Smith, who is the founder of the Oregon Bus Project, a statewide organization geared towards getting more younger voters involved in the political process, said he has not seen the vote-by-mail system having a particular impact on younger voters. He noted that in 2004 his state had one of the highest disparities between younger voter turnout and older voter turnout in the country, while in 2008 the disparity between the groups was among the lowest. Both of those races were vote-by-mail, but Smith attributes the 2008 totals to Barack Obama's candidacy.
A 2006 article in American Prospect, authored by Hamilton during his tenure as a freelance journalist, provides some data on the early days of mail-in voting in Oregon. The state's first total mail-in vote was a January 1993 statewide referendum on repaying urban renewal district bonds, an election which normally brings in low turnout. The referendum's turnout was 39 percent. A December 1995 primary to fill a U.S. Senate vacancy, conducted by mail-in votes, had a 58-percent turnout and the January 1996 special Senate election, saw 66-percent of state voters elect Republican Gordon Smith to the Senate.
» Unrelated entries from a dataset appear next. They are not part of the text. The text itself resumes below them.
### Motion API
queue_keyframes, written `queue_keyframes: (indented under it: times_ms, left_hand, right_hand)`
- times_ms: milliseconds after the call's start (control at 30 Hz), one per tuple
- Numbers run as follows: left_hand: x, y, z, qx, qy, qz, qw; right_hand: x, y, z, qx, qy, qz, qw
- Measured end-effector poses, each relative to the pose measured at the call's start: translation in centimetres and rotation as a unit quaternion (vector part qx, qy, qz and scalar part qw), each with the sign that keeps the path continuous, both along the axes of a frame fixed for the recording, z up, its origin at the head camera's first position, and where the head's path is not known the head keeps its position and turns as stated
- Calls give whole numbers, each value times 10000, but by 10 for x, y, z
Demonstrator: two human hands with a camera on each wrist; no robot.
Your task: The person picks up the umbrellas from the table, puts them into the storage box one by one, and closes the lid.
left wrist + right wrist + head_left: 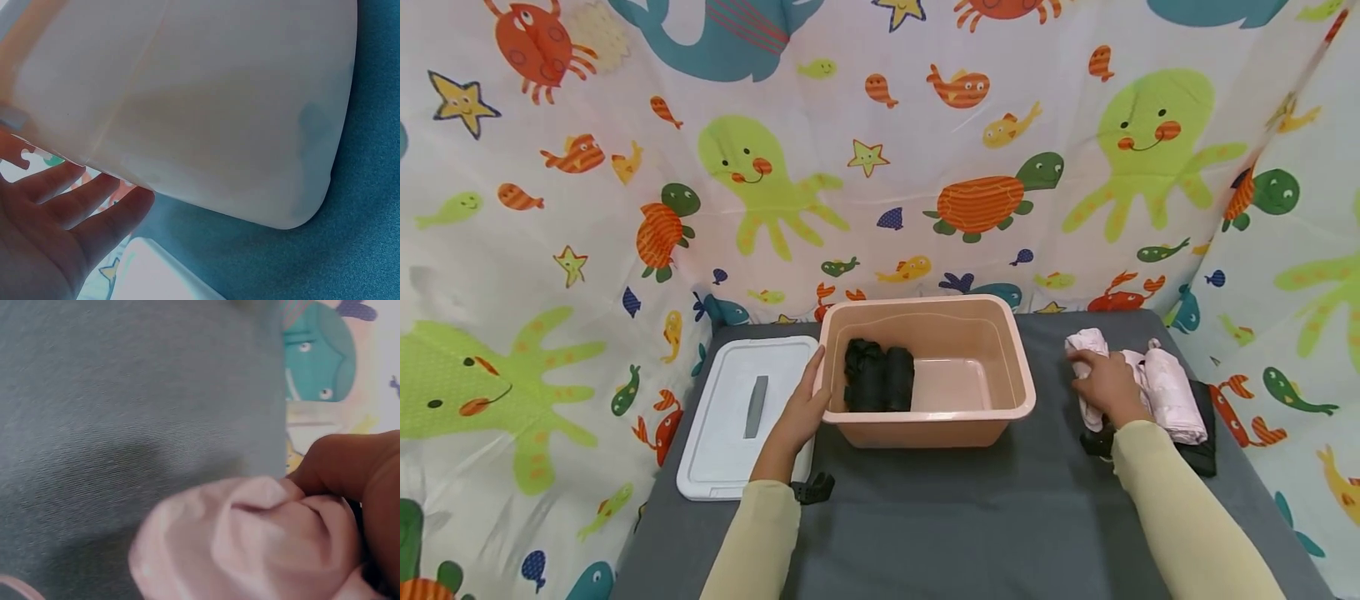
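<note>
A peach plastic bin (925, 429) sits mid-table with two black rolled cloths (898, 379) side by side in its left half. My left hand (797, 412) rests against the bin's left side. The left wrist view shows its fingers (81, 200) nearly straight, touching the bin wall (237, 125). On the right, my right hand (1108, 387) grips a pink rolled cloth (1086, 342). Up close, a finger and folded pink fabric (250, 544) meet in the right wrist view; the other fingers are mostly hidden. Another pink roll (1176, 396) lies just right of this hand.
A white lid (722, 417) with a grey handle lies left of the bin. Black folded cloth (1202, 454) shows under and beside the pink rolls. The grey-covered table (925, 525) meets a sea-animal curtain (880, 150) along its back and sides.
</note>
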State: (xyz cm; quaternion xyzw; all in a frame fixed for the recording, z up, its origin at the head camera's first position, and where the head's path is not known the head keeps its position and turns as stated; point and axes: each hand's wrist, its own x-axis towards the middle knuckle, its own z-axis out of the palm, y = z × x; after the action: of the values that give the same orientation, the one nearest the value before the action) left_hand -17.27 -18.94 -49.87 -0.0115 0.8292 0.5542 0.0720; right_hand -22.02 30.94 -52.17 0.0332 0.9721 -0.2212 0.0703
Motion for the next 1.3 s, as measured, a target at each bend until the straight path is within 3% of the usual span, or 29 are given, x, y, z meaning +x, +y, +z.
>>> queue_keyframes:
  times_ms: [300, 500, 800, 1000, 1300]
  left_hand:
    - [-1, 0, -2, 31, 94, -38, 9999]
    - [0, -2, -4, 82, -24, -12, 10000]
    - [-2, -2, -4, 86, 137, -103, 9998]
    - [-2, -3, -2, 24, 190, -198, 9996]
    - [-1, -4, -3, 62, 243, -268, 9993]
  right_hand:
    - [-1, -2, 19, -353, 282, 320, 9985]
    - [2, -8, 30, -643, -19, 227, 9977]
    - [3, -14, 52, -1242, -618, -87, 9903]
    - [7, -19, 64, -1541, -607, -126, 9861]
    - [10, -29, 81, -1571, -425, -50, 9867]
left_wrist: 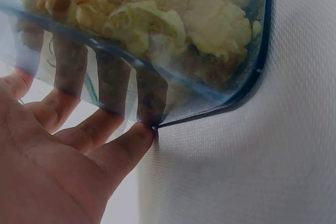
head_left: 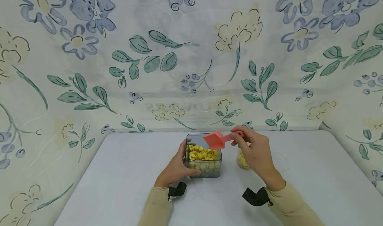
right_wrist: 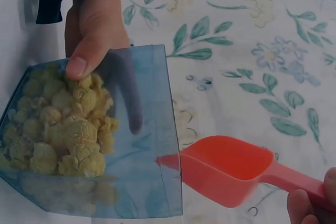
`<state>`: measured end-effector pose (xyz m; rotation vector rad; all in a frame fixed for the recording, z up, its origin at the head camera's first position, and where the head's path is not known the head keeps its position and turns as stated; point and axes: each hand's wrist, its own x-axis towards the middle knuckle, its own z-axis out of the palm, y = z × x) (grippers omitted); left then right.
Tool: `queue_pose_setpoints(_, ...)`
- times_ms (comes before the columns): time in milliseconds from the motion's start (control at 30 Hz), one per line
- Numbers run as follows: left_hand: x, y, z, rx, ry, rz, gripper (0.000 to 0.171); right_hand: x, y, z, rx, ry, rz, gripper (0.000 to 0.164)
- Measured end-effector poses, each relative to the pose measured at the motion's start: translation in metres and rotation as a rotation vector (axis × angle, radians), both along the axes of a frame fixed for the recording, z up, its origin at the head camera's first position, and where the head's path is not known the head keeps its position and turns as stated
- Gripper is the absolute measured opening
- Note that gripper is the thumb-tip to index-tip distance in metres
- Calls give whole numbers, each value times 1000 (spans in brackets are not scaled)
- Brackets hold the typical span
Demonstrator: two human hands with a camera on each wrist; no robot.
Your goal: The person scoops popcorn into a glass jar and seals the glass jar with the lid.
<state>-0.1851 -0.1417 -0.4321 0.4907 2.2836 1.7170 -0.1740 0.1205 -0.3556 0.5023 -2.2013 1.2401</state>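
Note:
A clear bluish square container stands on the table, with yellow popcorn in its lower part. My left hand grips it from the left, thumb across the front wall and fingers spread along the side. In the left wrist view, those fingers show through the clear wall. Over the container's right rim hangs a red scoop, its handle pinched between my right thumb and fingers. My right hand is above the table, right of the container. The scoop's bowl shows bare inside in the right wrist view.
Behind my right hand, partly hidden, is a smaller clear container with popcorn in it. A faint clear round piece lies on the white table to its right. Flower-printed cloth hangs along the back edge and both sides.

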Motion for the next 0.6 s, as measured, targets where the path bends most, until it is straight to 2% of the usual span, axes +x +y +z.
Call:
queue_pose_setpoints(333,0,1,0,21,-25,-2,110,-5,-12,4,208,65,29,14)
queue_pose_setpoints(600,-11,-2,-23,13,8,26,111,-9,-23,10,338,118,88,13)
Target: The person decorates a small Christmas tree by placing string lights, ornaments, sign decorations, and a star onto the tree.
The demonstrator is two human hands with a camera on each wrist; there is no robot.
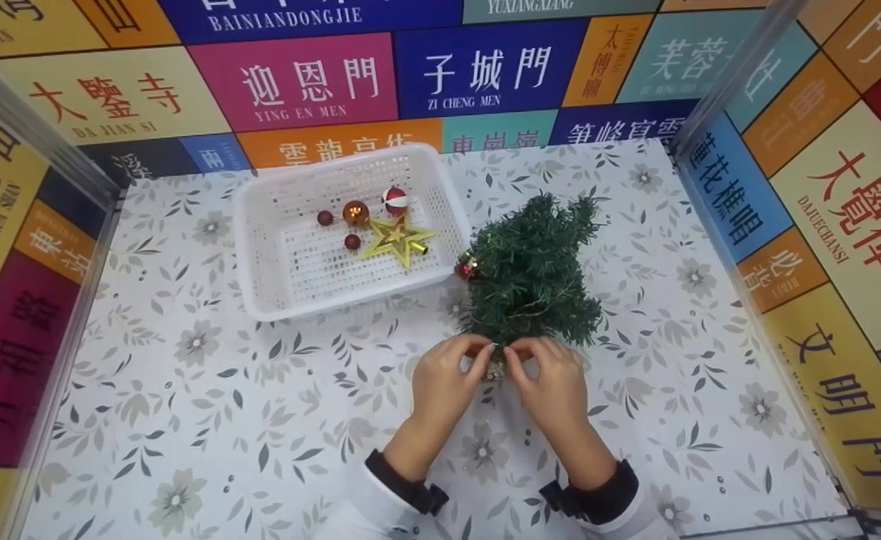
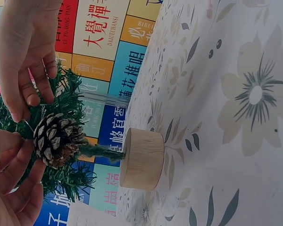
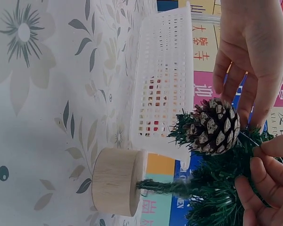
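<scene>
A small green artificial Christmas tree (image 1: 534, 270) stands on a round wooden base (image 2: 144, 157), seen in both wrist views. At its near side hangs a brown pinecone (image 3: 216, 127) with pale-tipped scales and a thin light string (image 3: 250, 139) at its top. My left hand (image 1: 440, 375) and right hand (image 1: 553, 379) meet above the pinecone, thumbs and forefingers pinching the string among the branches. Whether the string is fastened to a branch cannot be told. A shiny red ornament (image 1: 468, 266) hangs at the tree's left side.
Left of the tree, a white perforated basket (image 1: 260, 300) holds a yellow star (image 1: 397, 238), a red-and-white ball (image 1: 395, 199), a bronze ball (image 1: 356, 212) and two small dark red balls. Panels printed with characters wall in the flower-patterned table (image 1: 200, 420).
</scene>
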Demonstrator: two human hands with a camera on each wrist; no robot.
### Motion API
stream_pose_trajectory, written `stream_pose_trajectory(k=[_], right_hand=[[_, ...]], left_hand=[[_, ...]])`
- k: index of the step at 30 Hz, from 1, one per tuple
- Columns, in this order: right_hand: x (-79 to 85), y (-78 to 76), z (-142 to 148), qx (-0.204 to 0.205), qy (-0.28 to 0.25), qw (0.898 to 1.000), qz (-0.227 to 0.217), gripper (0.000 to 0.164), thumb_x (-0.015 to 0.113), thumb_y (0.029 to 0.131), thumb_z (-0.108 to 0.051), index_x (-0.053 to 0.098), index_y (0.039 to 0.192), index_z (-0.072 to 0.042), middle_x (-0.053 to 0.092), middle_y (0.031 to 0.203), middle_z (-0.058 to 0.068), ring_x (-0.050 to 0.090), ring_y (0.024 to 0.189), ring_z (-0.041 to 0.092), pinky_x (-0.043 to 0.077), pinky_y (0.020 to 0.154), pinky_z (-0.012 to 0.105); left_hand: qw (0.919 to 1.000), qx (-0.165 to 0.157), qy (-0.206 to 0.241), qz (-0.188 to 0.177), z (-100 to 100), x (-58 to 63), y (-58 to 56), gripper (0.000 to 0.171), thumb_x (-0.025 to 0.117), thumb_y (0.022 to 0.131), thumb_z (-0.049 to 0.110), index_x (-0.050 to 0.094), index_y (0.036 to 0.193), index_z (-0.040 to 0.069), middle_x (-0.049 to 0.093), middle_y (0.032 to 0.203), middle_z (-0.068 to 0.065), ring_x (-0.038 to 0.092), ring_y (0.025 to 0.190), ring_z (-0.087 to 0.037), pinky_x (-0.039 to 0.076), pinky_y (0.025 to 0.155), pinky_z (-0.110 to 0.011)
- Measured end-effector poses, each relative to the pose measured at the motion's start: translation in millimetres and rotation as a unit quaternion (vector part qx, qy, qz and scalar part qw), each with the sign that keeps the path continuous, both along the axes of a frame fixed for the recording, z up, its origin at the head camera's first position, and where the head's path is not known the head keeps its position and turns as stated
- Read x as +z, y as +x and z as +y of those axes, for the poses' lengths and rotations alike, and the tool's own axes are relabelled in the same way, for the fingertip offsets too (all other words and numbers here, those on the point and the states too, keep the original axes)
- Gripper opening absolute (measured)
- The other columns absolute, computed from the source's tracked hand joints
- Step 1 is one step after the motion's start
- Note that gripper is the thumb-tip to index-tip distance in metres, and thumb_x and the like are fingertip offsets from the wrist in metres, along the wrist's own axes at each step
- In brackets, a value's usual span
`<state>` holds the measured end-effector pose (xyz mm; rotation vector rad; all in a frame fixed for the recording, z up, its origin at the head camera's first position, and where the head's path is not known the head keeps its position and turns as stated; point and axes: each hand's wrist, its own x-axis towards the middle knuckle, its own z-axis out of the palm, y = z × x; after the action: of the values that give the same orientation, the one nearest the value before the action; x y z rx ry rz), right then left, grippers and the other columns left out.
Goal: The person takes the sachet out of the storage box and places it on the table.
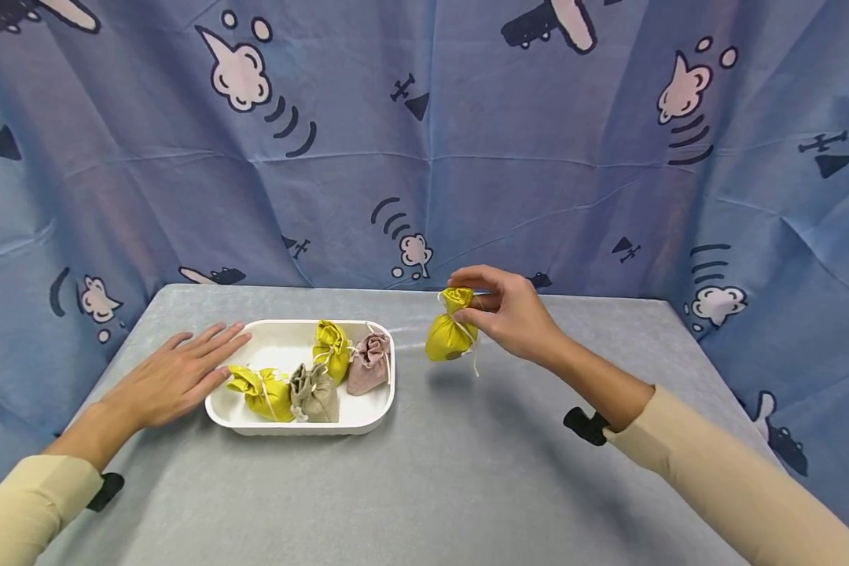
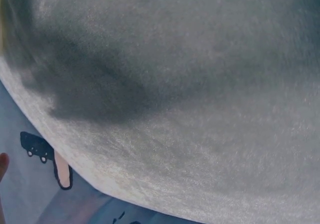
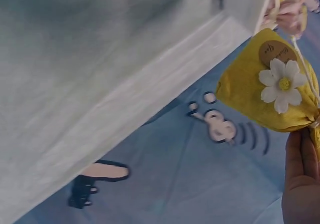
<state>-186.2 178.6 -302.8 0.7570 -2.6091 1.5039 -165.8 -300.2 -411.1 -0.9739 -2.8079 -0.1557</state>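
Note:
My right hand (image 1: 507, 312) pinches a yellow drawstring pouch (image 1: 447, 336) by its tied neck, holding it above the table to the right of a white tray (image 1: 376, 420). The right wrist view shows a white flower and a round brown tag on this pouch (image 3: 250, 86). My left hand (image 1: 177, 376) lies with straight fingers at the tray's left rim. Inside the tray are two more yellow pouches, one at the front left (image 1: 265, 395) and one farther back (image 1: 332, 350), a grey-beige pouch (image 1: 316, 395) and a pink pouch (image 1: 369, 363).
The grey table (image 1: 424, 487) reaches back to a blue patterned curtain (image 1: 354, 149) hanging behind and at the sides. A dark band piece (image 1: 586, 426) sits under the right wrist, another (image 1: 106, 491) under the left.

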Motion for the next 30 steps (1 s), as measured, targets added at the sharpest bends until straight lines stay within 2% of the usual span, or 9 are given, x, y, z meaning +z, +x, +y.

Bill Lunch, the chairman of the Political Science Department at Oregon State University, disagrees with some of the turnout projections of mail-in voting that Smith and Hamilton are trumpeting. He said several studies have not shown a large change in turnout in the state. The only exception was a small increase in voting by mothers with young children.
"It was so small that it would not change the statistical analysis," Lunch said.
Lunch instead argued that the best way to increase turnout is to have universal registration, which is the law in France and other European countries. He said the idea of registering to vote prevents people from voting in the U.S.
Lunch said he has concerns with New Jersey having mail-in voting, citing the state's history of—and reputation for—political corruption. He said he could envision scenarios where parties could steal ballots from the post office in order to suppress voter turnout in areas controlled by the other party or bribing voters or trying to intimidate voters while they vote in their homes. He noted that the system would not allow the same levels of privacy as voting at a polling place.
He said the fears had been discussed in Oregon in the past, but people were not as concerned because of the state's history of political reform.
"The political culture here is dominated by ideas that would make it unlikely here, unlike in New Jersey, Ohio, Illinois or Maryland," Lunch said.
Hamilton said the state has instituted a number of safety measures, including requiring voters to sign the outside of the mail-in envelope, similar to the old absentee ballot laws in New Jersey. He said election officials have been trained by the State Police to analyze signatures and said questionable signatures are referred back to the voter to confirm their identity.
Hamilton said he encourages New Jersey to continue to look at mail-in voting and also said he expects to see residents in Westfield embrace the chance to vote by mail. He said his state has seen more active discussion of issues and candidates during the process.
"You gain a certain amount of civic participation in a family gathered around the kitchen table late at night with the adults debating and voting," Hamilton said.